* Problem to work on
Every line below that carries the word "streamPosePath" needs to be copied.

○ ○ ○ ○ ○ ○ ○

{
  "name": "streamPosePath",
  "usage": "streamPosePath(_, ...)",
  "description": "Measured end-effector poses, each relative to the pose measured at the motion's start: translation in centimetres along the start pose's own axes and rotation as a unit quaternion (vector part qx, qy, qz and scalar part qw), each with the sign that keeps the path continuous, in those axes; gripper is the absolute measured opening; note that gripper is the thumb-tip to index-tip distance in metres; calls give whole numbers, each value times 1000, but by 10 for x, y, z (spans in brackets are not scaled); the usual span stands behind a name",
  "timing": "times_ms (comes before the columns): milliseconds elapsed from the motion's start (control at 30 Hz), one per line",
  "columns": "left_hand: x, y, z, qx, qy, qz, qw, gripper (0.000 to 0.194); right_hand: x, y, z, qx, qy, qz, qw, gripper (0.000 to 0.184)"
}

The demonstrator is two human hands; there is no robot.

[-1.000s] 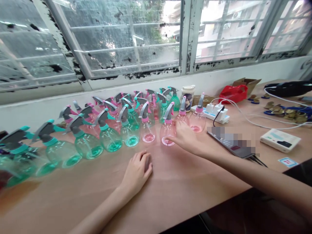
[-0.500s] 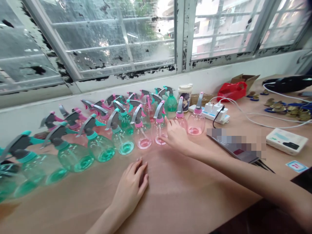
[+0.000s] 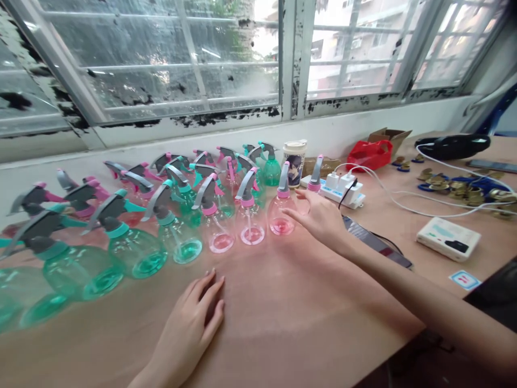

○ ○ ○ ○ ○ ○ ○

* Final answer
  "name": "streamPosePath",
  "usage": "streamPosePath(_, ...)",

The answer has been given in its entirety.